It’s time! You have your event scheduled, the venue nailed down, a dream agenda starting to form … Now you need speakers. Great ones.
Whether this is your first time running a call for speakers, or your fifty-first, here are our Top 10 Tips for running the best (and most effective) call for speakers ever.
1. Start your call for speakers early
Like, right now! Why are you even reading this list! Go, go, go!
Okay, okay, maybe not RIGHT now.
But do start early! As soon as you’re certain of your date and location, go ahead and start putting out feelers.
Don’t start before that, because no one wants to commit the time necessary to participate in a call for speakers if it just happens to be the weekend of their grandmother’s 101st birthday party. (Happy Birthday Grandma!)
2. Go BIG! … and small
Get your call for speakers out to as wide a pool as possible! Utilize all of your social media channels and email lists, and maybe reach out to partners to see if they’ll spread the word too. You have no idea who you might catch with a really widely cast net.
BUT! When you’re approaching your absolute dream speakers—you know the ones—go small. Send out a small batch of very personalized emails to your big hopefuls, and invite them personally to respond to your call.
3. Automate everything possible
And that means software. Rather like … Swoogo’s Call for Speakers add-on. Just sayin’!
Automating everything obviously saves you time and headaches, but with a call for speakers, you’re only half the equation. Automating things like reviewing, requests for headshots (plus a portal to put them in), and pushing submissions into sessions saves your speakers tons of time and hassle and believe us, that sort of info gets around.
If you’re an event company that has a reputation for being easy to speak for … more people will be willing to join you.
4. Let them apply on their phones
Seriously, any software you use for a call for speakers should be fully-mobile friendly. This is good advice for pretty much any aspect of life. 😅 You’re hoping to get some considerable time from some very busy people. Don’t make them sit at their desk to communicate with you. Just like with Swoogo event registration websites, our Call for Speakers experience is mobile responsive and works well on screens large or small.

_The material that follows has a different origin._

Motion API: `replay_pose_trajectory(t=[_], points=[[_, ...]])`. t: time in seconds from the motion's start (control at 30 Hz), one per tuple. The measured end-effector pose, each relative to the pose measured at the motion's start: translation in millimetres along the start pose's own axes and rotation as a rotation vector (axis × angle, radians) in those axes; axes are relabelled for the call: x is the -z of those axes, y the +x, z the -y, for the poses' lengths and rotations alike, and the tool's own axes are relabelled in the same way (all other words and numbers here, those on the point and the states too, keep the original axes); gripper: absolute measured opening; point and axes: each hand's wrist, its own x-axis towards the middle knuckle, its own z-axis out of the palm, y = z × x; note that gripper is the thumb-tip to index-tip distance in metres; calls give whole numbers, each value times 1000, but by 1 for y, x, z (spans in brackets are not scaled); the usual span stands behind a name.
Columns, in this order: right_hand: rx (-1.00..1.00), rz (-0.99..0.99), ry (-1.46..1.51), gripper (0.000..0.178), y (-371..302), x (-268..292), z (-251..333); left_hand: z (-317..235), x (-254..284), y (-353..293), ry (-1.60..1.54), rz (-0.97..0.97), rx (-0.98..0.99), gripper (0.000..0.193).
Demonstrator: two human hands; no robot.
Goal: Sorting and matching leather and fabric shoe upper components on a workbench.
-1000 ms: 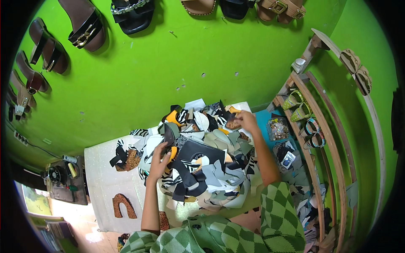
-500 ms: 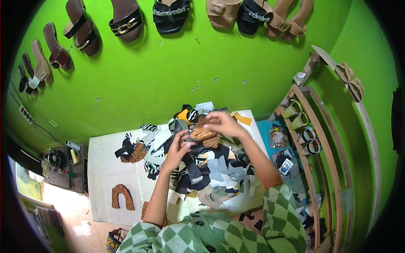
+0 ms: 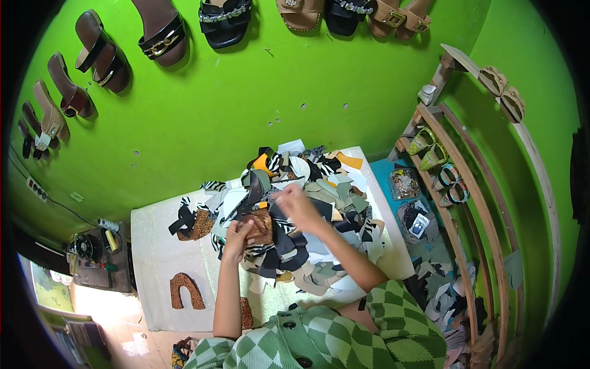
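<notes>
My left hand is closed on the edge of a brown patterned material scrap, which looks like fabric or leather. Just to its right, my right hand hovers over the scrap pile, its fingers blurred by motion. That pile is a loose heap of black, grey, white, beige, orange and zebra-striped cut pieces. On the table's left part lies a spotted brown arch-shaped piece. More spotted scraps rest at the heap's left side, and another spotted piece is partly hidden behind my left forearm.
The pale table stands against a green wall hung with several sandals. To the right, a wooden rack holds more sandals, with a clear box of small bits beside it. A small fan sits at the left.
My hands have moved apart. The brown patterned scrap has shifted left and nearer in my left hand, and my right hand has come off it. The whole view has turned slightly.
</notes>
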Motion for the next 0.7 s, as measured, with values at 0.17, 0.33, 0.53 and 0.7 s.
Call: replay_pose_trajectory(t=[0.17,0.33,0.53,0.7], points=[[-296,-349,-357,19,-1,91,-157,-4,90,40,45,-435,-322,22],[-611,-82,-584,26,-69,94,-276,22,178,60,89,-474,37,67],[-725,-220,-337,27,-91,83,-296,46,64,30,310,-119,74,74],[-753,-247,168,29,-112,143,-288,55,26,47,515,64,-97,61]])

5. Anonymize your review process!
SO important. No one wants to be known as the person who said NO on a prospective speaker’s proposal. You’ll not only get more reviews, but more honest reviews, if you can assure your reviewers that their feedback is under wraps.
6. Match your call for speakers website to your event website
Not gonna lie, it just makes everything easier. It also makes it very, very clear which event you’re putting out a call for speakers for. Someone is always going to be confused—that’s a part of life. But the easier you make it to get confused … the more people you have to help with very basic things.

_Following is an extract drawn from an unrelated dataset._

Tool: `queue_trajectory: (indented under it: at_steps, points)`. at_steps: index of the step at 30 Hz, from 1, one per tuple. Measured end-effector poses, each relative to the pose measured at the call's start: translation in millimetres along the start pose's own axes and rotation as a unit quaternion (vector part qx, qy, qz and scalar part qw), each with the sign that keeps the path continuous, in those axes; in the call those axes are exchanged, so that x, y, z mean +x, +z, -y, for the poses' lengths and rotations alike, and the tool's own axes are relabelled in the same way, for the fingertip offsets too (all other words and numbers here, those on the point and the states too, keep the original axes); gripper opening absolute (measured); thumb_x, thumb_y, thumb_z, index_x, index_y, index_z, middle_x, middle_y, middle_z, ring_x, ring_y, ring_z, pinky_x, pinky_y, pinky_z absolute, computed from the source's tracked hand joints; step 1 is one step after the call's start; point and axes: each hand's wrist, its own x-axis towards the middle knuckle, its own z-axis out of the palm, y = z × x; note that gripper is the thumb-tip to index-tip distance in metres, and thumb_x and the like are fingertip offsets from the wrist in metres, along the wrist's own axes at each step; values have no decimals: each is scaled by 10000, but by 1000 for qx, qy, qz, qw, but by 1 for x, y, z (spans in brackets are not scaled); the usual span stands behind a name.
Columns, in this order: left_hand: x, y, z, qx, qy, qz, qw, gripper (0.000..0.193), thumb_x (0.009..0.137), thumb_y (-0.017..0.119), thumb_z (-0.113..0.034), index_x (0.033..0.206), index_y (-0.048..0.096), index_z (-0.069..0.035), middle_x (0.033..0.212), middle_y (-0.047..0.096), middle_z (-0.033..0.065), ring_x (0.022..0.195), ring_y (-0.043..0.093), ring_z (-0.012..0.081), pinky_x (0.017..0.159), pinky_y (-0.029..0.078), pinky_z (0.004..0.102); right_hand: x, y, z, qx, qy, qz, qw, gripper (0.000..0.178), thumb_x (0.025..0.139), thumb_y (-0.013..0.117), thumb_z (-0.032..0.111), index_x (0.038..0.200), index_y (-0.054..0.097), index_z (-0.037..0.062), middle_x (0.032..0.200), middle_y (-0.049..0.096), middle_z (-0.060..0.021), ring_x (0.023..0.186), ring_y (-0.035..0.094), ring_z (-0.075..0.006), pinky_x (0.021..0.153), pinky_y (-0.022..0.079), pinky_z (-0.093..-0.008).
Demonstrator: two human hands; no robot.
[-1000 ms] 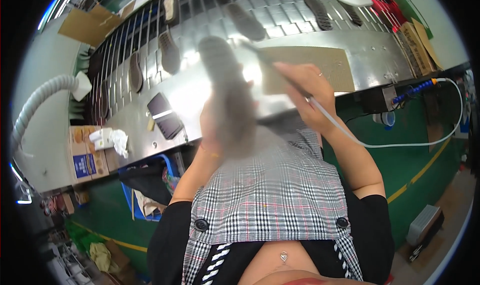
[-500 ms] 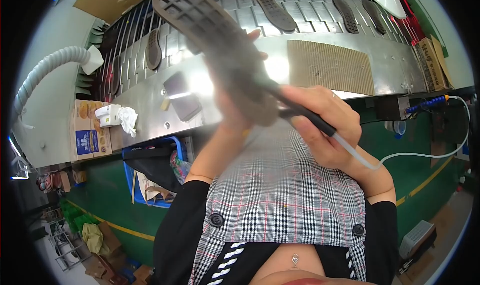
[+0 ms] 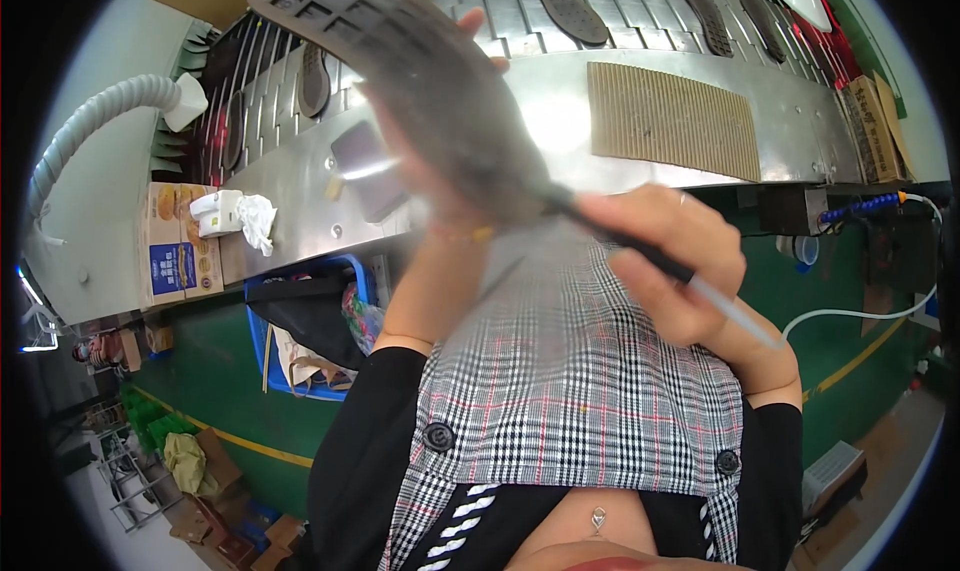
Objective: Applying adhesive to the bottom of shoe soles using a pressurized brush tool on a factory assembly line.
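Observation:
A brown shoe sole [image 3: 430,86] with a grid of hollows is held up at a tilt above the bench edge. My left hand [image 3: 408,176] is closed around it from beneath, mostly hidden; fingertips show past its far right edge. My right hand [image 3: 690,256] grips a slim black handle [image 3: 645,249] with a pale flexible tube [image 3: 735,316] coming from its rear end. The front of this tool meets the near end of the sole, where blur hides its tip and whether they touch.
Behind the metal bench [image 3: 300,221], a slatted conveyor [image 3: 660,31] carries several soles. A ribbed tan mat [image 3: 675,121] and a dark flat pad [image 3: 365,171] lie on the bench. At left are tissues [image 3: 257,223] and a hose [image 3: 105,101]; a blue basket [image 3: 262,356] stands below.
The sole and my left hand have shifted left and slightly away from me. My right hand has moved a little right with the tube-fed tool, still gripping it.

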Motion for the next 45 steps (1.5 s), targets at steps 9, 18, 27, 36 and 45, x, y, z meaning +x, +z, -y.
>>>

Customization isn’t offered by every event management platform with a call for speakers module. So make sure to ask before you sign on any dotted line.
7. Data storage, backups, and recovery
Depending on the size of your event, you could be looking at a handful, to hundreds of presentation docs and decks. Some of them might contain info that is subject to a strict NDA. Some of them might have tons of gorgeous design and are simply huge.

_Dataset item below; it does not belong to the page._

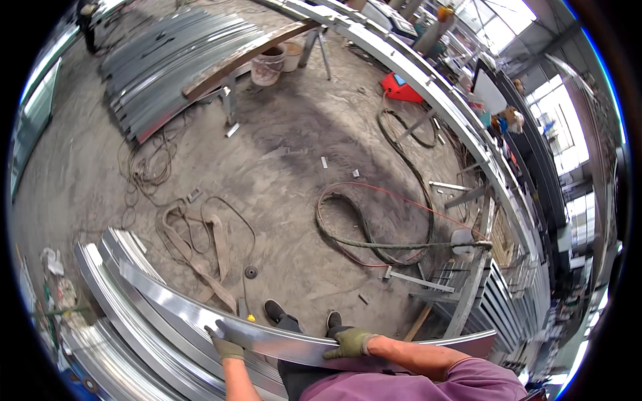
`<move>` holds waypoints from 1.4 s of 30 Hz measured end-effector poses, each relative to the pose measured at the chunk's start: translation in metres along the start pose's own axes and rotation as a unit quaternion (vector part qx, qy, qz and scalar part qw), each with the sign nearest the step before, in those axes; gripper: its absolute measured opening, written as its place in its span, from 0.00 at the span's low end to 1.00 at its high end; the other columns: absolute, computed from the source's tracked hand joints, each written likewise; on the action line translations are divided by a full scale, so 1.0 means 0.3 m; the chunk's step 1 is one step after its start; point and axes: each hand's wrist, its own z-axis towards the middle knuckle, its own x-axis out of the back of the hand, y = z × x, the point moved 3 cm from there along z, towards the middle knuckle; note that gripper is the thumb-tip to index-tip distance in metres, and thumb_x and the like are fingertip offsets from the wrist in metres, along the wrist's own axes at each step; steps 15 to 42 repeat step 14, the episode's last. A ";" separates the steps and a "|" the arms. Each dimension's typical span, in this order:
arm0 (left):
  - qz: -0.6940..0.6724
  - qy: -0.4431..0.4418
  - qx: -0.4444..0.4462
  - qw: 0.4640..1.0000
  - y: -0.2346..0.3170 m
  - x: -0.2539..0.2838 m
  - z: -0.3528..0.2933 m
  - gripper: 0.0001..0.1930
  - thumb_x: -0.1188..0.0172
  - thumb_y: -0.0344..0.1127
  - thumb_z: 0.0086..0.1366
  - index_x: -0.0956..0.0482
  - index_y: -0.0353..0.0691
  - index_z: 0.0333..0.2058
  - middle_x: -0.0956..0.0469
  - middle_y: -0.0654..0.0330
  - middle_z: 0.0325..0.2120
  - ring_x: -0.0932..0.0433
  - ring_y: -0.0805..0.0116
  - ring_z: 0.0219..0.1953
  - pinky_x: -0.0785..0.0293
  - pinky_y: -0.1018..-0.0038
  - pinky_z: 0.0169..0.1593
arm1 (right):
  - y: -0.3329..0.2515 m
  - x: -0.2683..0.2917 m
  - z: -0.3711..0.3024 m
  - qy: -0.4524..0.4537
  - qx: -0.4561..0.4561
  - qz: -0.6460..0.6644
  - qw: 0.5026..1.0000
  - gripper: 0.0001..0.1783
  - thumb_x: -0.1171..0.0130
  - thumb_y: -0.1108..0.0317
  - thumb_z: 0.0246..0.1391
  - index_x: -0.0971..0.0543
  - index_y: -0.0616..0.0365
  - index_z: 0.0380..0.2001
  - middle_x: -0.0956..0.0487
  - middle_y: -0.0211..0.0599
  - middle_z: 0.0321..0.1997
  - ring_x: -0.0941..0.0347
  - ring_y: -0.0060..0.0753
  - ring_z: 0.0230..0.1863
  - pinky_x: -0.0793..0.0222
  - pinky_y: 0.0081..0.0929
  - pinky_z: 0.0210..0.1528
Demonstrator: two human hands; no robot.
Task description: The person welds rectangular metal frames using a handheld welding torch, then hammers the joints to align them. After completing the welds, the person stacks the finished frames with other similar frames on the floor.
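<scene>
A long, shiny metal strip [287, 344] stretches across the front of my body, from the stack at the left to the lower right. My left hand [226, 344], in an olive work glove with dark fingertips, holds its near edge. Further right, my gloved right hand [349, 343] grips the same strip, thumb and fingers lying over its face. Part of the fingers of both hands is hidden. Beside my left arm lies a stack of similar metal strips [144, 321], overlapped by the held strip's left end.
Webbing straps [217, 250] and a cable lie before my shoes. A thick hose [364, 242] loops on the concrete floor. Right stands a metal rack [461, 301]; a long steel frame [428, 87] runs behind. Corrugated sheets [174, 60] and buckets [267, 65] are far left.
</scene>
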 end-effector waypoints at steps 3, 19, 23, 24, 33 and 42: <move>0.074 -0.024 -0.050 0.996 -0.072 0.009 0.099 0.52 0.54 0.83 0.69 0.43 0.52 0.79 0.43 0.60 0.79 0.41 0.56 0.77 0.46 0.51 0.78 | 0.028 0.085 -0.051 -0.026 -0.007 0.003 1.000 0.50 0.41 0.21 0.56 0.14 0.63 0.53 0.14 0.59 0.51 0.18 0.61 0.57 0.26 0.48 0.61; 0.135 -0.096 -0.031 0.986 -0.443 -0.372 -0.199 0.52 0.62 0.84 0.70 0.39 0.50 0.78 0.42 0.62 0.79 0.45 0.54 0.79 0.55 0.52 0.81 | 0.588 0.286 -0.397 -0.049 -0.018 0.045 0.998 0.57 0.42 0.15 0.51 0.17 0.59 0.60 0.15 0.57 0.57 0.19 0.57 0.60 0.27 0.46 0.64; 0.135 -0.096 -0.031 0.986 -0.443 -0.372 -0.199 0.52 0.62 0.84 0.70 0.39 0.50 0.78 0.42 0.62 0.79 0.45 0.54 0.79 0.55 0.52 0.81 | 0.588 0.286 -0.397 -0.049 -0.018 0.045 0.998 0.57 0.42 0.15 0.51 0.17 0.59 0.60 0.15 0.57 0.57 0.19 0.57 0.60 0.27 0.46 0.64; 0.135 -0.096 -0.031 0.986 -0.443 -0.372 -0.199 0.52 0.62 0.84 0.70 0.39 0.50 0.78 0.42 0.62 0.79 0.45 0.54 0.79 0.55 0.52 0.81 | 0.588 0.286 -0.397 -0.049 -0.018 0.045 0.998 0.57 0.42 0.15 0.51 0.17 0.59 0.60 0.15 0.57 0.57 0.19 0.57 0.60 0.27 0.46 0.64; 0.135 -0.096 -0.031 0.986 -0.443 -0.372 -0.199 0.52 0.62 0.84 0.70 0.39 0.50 0.78 0.42 0.62 0.79 0.45 0.54 0.79 0.55 0.52 0.81 | 0.588 0.286 -0.397 -0.049 -0.018 0.045 0.998 0.57 0.42 0.15 0.51 0.17 0.59 0.60 0.15 0.57 0.57 0.19 0.57 0.60 0.27 0.46 0.64; 0.135 -0.096 -0.031 0.986 -0.443 -0.372 -0.199 0.52 0.62 0.84 0.70 0.39 0.50 0.78 0.42 0.62 0.79 0.45 0.54 0.79 0.55 0.52 0.81 | 0.588 0.286 -0.397 -0.049 -0.018 0.045 0.998 0.57 0.42 0.15 0.51 0.17 0.59 0.60 0.15 0.57 0.57 0.19 0.57 0.60 0.27 0.46 0.64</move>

Regardless of the number or type of accompanying data, you should be able to let your potentials in your call for speakers know right up front that you can store their data securely, in a way that they can access it easily on the day of your event, and that is something catastrophic happens … that you can recover it.
Again, Swoogo’s Call for Speakers does all of this. If you have any doubts about your current event management platform, ask.
And uh, ask before you open your call for speakers. Consider that tip #7.5.😜
8. Be transparent
For both acceptances and rejections. How much of an explanation you want to give is up to you, but let everyone submitting to your call for speakers know when they will hear back, when the review process begins, when they will be expected to have potential revisions in, and what contributions, if any, your company will be offering.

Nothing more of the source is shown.